С утра начались бесконечные инструктажи, гоняли из кабинета в кабинет до обеда, а список тем и инструкторов почти не убавился. Его готовили, как подводную лодку для автономного плавания, впихивали специальную информацию по геологии, гравитации, ядерной физике; пичкали еще недоваренной кашей сомнительных познаний в области контактов с внеземными цивилизациями, что-то втолковывали о возможном существовании параллельного мира, показывали слайды и видеозаписи неопознанных летающих объектов. За тричетыре подготовительных дня Поспелов обязан был получить и усвоить все знания о всякой чертовщине, накопленные за историю человечества. Заремба со своими россказнями про Долину Смерти выглядел наивным простаком, способным запугать лишь детей дошкольного возраста. На самом же деле привычный, осязаемый мир буквально лопался от необъяснимых явлений и феноменов, трещали по швам все материалистические и философские учения, опровергаемые точными науками.

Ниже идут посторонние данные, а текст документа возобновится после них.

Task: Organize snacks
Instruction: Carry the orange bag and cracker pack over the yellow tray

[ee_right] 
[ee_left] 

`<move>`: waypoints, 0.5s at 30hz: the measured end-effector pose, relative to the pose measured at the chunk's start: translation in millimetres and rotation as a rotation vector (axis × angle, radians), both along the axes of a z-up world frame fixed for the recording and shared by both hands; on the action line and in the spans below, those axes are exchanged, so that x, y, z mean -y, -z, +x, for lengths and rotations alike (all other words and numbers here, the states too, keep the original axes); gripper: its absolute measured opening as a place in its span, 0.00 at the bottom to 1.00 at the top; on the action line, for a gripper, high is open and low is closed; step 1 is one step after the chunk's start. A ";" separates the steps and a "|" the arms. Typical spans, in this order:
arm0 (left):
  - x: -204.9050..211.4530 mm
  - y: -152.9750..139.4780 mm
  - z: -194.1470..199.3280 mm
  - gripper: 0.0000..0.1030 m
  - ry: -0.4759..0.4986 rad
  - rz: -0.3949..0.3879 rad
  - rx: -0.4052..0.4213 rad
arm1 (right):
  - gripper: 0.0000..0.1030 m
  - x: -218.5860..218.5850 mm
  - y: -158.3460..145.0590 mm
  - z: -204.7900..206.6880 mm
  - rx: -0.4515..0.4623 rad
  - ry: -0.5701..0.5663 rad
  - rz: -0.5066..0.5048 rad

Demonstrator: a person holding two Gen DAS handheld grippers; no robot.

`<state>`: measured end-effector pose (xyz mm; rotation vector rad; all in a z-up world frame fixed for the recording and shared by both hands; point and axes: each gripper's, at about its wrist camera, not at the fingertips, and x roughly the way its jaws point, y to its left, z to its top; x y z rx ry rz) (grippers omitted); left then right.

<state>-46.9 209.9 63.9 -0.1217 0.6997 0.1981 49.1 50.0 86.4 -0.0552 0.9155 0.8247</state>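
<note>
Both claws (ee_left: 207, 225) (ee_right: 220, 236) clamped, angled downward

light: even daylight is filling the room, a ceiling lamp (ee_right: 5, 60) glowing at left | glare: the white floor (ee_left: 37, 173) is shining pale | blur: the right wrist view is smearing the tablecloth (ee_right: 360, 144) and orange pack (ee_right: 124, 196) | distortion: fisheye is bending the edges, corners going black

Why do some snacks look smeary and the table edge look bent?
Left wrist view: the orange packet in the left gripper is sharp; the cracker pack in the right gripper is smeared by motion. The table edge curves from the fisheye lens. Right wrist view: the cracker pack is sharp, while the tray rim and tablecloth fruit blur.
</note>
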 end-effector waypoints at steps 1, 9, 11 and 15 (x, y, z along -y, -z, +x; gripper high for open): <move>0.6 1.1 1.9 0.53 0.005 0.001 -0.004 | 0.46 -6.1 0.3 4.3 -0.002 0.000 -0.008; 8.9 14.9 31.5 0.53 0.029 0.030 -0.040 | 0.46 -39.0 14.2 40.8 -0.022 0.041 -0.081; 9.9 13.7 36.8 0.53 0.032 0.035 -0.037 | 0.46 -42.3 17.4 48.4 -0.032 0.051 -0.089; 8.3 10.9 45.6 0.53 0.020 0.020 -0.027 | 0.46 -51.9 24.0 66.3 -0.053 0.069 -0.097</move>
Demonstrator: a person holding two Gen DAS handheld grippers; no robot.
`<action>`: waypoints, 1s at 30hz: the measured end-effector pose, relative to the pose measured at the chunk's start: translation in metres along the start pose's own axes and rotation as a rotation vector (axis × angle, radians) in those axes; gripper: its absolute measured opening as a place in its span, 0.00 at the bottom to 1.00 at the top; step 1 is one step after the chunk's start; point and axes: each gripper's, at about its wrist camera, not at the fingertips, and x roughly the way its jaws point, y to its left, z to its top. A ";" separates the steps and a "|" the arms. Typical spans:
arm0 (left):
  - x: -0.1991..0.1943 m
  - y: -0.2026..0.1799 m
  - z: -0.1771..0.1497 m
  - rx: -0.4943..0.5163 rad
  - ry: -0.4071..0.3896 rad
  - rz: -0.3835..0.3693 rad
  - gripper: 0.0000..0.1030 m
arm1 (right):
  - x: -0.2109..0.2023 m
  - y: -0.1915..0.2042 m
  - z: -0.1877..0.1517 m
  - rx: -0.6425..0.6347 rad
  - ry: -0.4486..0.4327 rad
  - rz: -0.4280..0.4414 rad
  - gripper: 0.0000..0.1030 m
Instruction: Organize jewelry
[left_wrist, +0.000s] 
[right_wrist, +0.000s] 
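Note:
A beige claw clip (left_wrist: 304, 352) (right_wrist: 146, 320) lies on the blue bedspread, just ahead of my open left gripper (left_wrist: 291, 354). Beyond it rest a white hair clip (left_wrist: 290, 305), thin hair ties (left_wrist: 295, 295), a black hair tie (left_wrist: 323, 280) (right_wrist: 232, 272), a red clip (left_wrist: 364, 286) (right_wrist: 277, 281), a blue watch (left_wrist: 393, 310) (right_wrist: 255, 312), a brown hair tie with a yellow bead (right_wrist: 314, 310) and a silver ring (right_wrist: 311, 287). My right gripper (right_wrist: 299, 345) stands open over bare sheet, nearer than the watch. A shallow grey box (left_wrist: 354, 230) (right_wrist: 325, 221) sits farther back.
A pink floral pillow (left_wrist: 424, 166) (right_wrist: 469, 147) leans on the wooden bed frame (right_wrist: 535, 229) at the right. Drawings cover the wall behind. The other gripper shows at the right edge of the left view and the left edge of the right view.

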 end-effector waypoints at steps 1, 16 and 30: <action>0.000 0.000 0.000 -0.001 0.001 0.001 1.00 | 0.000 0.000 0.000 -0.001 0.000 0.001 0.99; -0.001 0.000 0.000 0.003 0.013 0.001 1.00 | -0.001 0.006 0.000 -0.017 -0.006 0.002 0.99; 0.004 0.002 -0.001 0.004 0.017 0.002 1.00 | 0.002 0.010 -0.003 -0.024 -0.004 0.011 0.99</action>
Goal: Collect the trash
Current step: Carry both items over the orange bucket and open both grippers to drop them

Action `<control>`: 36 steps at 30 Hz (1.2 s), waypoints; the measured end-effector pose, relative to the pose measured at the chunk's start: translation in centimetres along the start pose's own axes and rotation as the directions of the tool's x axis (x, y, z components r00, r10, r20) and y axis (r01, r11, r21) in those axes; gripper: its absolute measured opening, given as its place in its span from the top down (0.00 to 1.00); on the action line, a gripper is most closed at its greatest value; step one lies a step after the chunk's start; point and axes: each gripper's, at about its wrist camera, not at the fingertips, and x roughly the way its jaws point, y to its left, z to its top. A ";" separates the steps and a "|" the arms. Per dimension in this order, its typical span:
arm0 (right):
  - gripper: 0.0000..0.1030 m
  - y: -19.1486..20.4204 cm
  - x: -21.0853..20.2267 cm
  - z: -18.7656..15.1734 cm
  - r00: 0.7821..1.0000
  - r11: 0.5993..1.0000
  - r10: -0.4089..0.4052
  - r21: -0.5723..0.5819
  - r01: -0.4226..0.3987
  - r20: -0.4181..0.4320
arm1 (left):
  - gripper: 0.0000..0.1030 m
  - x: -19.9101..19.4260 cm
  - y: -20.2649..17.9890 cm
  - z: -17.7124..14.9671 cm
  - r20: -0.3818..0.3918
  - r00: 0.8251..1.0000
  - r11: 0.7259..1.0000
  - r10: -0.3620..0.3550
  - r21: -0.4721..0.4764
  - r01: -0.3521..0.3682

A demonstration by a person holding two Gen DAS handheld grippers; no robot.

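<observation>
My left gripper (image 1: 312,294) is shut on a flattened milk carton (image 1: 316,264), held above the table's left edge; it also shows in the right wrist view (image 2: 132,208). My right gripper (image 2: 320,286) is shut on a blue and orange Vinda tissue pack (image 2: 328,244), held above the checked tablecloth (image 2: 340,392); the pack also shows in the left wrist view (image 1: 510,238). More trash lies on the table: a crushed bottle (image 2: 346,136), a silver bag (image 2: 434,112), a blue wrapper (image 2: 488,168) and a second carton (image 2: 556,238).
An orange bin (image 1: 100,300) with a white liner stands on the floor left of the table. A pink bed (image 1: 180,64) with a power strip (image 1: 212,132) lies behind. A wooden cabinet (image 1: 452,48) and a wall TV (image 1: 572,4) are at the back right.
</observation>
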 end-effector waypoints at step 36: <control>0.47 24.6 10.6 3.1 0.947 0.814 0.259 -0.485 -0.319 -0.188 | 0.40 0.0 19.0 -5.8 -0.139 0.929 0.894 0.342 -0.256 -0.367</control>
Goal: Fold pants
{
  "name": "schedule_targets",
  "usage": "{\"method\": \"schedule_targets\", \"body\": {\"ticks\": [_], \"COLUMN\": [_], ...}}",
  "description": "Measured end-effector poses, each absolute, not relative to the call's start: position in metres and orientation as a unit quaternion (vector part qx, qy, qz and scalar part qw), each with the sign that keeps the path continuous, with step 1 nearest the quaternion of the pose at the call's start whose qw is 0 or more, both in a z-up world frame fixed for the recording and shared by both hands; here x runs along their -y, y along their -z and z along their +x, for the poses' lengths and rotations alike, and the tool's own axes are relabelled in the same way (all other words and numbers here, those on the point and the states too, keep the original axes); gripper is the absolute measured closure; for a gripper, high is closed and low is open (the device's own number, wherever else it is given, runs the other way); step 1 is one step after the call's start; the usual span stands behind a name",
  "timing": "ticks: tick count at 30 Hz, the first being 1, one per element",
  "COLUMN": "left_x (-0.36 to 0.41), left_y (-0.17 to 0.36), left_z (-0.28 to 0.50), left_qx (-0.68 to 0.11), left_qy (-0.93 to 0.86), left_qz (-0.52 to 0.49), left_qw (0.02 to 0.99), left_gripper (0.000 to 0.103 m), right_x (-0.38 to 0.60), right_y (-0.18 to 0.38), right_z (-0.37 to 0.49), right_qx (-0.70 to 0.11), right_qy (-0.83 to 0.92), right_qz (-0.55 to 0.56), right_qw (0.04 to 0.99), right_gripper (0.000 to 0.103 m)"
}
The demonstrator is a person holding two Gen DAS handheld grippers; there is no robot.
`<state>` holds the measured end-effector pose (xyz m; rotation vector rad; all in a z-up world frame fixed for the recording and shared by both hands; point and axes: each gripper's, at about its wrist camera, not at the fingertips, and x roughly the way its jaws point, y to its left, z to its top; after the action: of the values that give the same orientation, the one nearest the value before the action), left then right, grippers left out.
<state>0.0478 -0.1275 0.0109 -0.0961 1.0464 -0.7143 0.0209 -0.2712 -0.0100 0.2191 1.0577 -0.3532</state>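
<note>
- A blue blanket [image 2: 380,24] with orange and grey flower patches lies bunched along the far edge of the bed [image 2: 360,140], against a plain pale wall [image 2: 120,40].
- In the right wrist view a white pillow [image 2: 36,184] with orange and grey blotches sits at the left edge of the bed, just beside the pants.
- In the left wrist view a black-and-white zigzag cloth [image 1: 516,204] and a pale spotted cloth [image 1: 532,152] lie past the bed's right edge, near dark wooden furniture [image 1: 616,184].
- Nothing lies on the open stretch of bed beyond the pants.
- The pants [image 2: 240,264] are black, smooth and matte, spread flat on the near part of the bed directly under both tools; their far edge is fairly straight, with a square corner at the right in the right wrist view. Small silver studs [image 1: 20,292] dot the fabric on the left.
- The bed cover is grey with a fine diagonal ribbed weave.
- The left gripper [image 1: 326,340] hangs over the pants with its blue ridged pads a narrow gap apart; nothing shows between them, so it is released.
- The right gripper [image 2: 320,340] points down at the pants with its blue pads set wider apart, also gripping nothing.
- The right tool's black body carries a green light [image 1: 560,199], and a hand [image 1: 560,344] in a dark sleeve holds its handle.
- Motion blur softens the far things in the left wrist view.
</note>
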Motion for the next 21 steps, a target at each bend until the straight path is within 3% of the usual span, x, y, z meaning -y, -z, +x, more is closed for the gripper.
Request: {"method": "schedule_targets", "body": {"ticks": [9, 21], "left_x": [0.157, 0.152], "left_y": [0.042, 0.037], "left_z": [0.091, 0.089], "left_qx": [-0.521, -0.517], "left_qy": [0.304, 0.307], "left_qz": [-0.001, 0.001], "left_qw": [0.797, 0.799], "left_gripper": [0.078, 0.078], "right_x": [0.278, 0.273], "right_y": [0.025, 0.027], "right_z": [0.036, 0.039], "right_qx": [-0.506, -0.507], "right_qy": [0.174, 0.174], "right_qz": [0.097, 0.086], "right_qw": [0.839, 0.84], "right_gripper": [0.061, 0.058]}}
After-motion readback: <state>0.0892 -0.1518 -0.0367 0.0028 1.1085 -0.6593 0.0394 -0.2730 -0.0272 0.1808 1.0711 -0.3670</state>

— Оказывается, душа и в самом деле в момент смерти вылетает из тела и некоторое время висит над ним, как бы взирая со стороны на свою оболочку. И кому-то удалось даже взвесить ее, положив умирающего чуть ли не на электронные аптекарские весы, кому-то — сфотографировать в специальном излучении…
— Оказывается, бродят по земле привидения, над разрушенными храмами висит мученический светлый ореол, мироточат написанные человеческой рукой иконы…
— Оказывается, можно замедлять или ускорять время, причем довольно примитивным способом — находиться в абсолютном покое, как тибетский монах, или передвигаться по земле со скоростью выше сорока километров в час. Потому-де, мол, быстро стареют пилоты и шоферы-дальнобойщики…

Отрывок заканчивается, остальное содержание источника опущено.